# Work instructions:
Repeat word for word, please, only the lines of the material from the one containing "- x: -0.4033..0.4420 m" through its final line, both ends included.
'''
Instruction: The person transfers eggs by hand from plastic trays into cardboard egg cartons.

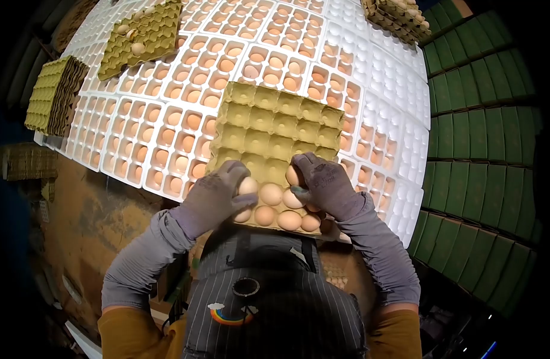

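Observation:
A yellow-green egg tray (260, 127) lies in front of me over the white foam trays. Its far rows hold no eggs, while several eggs (271, 194) sit in the rows nearest me. My left hand (218, 194), in a grey glove, curls its fingers round an egg (247, 186) at the tray's left edge. On the right side, my gloved right hand (326, 185) has its thumb and fingers round a brown egg (295, 175). The palms hide parts of the tray's sides.
White foam trays (149, 105) full of eggs cover the table. Stacked pulp trays (50, 96) stand at the left, another stack (397, 21) at the top right. A loose pulp tray (140, 39) holds a few eggs. Green boxes (484, 131) line the right.

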Demonstrator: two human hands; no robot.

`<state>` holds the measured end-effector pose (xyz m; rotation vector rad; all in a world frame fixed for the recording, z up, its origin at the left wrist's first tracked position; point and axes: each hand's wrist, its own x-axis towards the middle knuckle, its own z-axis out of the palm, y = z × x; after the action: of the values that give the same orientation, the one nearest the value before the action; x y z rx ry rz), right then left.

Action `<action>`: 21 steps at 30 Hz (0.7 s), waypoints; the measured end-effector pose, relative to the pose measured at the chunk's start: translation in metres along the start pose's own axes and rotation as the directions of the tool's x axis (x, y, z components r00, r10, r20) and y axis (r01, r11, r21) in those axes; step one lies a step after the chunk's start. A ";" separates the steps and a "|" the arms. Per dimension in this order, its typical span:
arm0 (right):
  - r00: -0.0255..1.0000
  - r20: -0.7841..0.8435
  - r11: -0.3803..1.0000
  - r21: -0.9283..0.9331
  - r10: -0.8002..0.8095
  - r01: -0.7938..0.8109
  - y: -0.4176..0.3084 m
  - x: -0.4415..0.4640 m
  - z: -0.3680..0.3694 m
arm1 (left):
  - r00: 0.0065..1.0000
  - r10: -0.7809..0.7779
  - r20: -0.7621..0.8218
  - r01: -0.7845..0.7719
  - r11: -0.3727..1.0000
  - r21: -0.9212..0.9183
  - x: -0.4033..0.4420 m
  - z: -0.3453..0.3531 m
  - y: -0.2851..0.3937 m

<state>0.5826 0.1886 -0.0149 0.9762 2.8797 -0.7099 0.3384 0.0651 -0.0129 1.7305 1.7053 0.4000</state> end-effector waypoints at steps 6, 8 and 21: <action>0.953 0.121 0.332 0.919 0.278 -0.213 0.006 -0.017 -0.024 | 0.958 0.278 -0.064 -0.271 0.958 0.098 0.009 0.014 0.033; 0.966 0.082 0.645 0.730 0.246 -0.226 -0.005 -0.023 -0.025 | 0.976 0.218 0.005 -0.210 0.934 0.289 0.017 0.028 0.046; 0.925 -0.067 0.692 0.684 0.373 -0.230 0.007 -0.093 -0.009 | 0.922 0.040 0.385 0.387 -0.085 -0.918 0.009 0.015 0.023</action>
<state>0.6626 0.1439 0.0050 1.6255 2.4927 -1.7628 0.3660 0.0723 -0.0115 0.2830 0.7631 0.9230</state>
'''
# Response:
  - x: -0.4033..0.4420 m
  - z: -0.3453..0.3531 m
  - y: -0.2851..0.3937 m

<state>0.5826 0.1886 -0.0149 0.9762 2.8797 -0.7099 0.3384 0.0651 -0.0129 1.7305 1.7053 0.4000</state> end-effector waypoints at steps 6, 8 and 21: <action>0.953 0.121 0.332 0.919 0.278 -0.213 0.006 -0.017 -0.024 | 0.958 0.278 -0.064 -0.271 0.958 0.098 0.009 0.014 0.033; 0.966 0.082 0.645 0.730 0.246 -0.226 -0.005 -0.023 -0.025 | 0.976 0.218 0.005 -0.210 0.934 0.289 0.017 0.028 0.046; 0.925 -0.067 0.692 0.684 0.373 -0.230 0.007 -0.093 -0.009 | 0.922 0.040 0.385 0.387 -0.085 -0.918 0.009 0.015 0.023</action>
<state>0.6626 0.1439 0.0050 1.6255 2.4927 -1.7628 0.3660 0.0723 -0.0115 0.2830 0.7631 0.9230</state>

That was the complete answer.